Action item — When you copy the entries, omit the images and keep every word as it is.

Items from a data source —
_ _ _ _
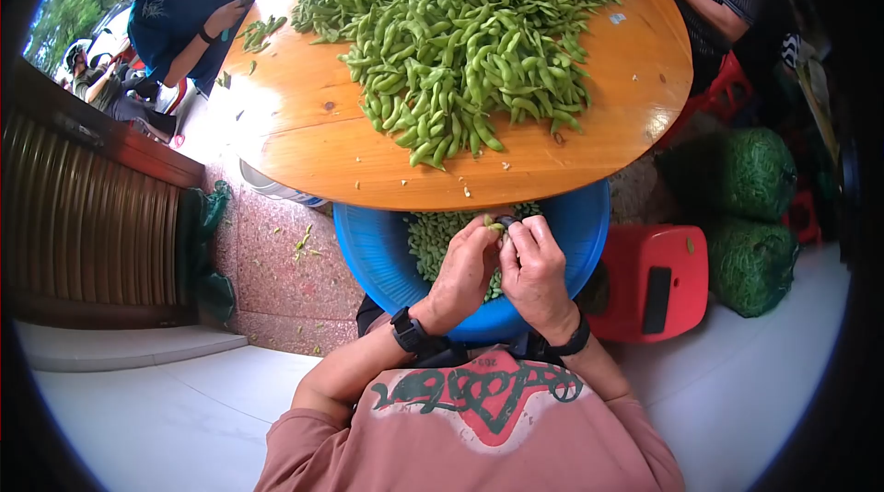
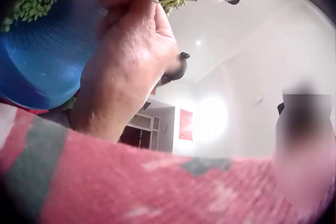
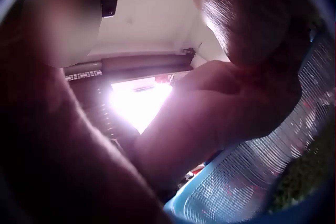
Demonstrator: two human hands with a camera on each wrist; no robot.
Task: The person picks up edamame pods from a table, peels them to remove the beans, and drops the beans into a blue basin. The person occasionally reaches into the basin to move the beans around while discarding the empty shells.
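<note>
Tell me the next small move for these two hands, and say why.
Probably trim or open the edamame pod and let it drop straight down. Both the left hand and the right hand pinch it together directly over the blue basket, which already holds green pieces, while the untouched pile of pods waits on the round wooden table.

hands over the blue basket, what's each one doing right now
Left hand: fingers pinch an edamame pod over the blue basket.
Right hand: fingers curled on the same pod.
</note>
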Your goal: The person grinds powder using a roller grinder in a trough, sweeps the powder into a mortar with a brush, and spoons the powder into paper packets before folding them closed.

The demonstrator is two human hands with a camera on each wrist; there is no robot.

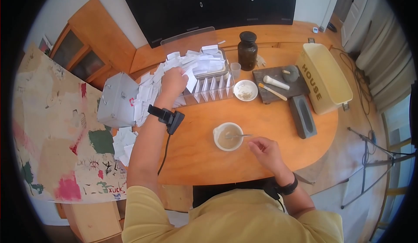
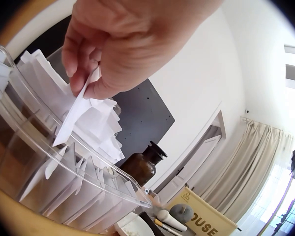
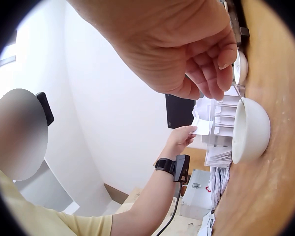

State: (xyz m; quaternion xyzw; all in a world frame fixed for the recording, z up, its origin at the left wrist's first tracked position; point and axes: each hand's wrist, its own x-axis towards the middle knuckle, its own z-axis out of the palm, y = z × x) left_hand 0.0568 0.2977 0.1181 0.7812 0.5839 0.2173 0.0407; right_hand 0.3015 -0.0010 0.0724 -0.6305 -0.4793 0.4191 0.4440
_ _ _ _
Exercise output —
Demonstrator: two human hands with a camera on each wrist; no robot.
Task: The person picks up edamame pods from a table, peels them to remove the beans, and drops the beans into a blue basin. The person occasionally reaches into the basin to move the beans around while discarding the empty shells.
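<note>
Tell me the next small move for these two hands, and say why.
Probably trim or open the edamame pod and let it drop straight down. Both the left hand and the right hand pinch it together directly over the blue basket, which already holds green pieces, while the untouched pile of pods waits on the round wooden table.

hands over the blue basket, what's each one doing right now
Left hand: fingers pinch an edamame pod over the blue basket.
Right hand: fingers curled on the same pod.
</note>
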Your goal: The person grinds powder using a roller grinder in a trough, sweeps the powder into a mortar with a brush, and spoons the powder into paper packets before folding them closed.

The demonstrator is two human hands with a camera on each wrist; there is no robot.


State: (xyz m; quaternion xyzw; all in a world frame fixed for the recording, z up, its origin at the left wrist's first tracked position; point and axes: each hand's wrist, its own x-axis towards the middle knuckle, its own z-axis out of the palm, y = z × x) left_hand 0.0568 0.2977 0.1181 0.7812 0.5839 0.2173 0.0407; right_hand 0.3015 -0.0010 0.0724 -0.6305 -0.4793 0.4191 0.4440

That completes the answer.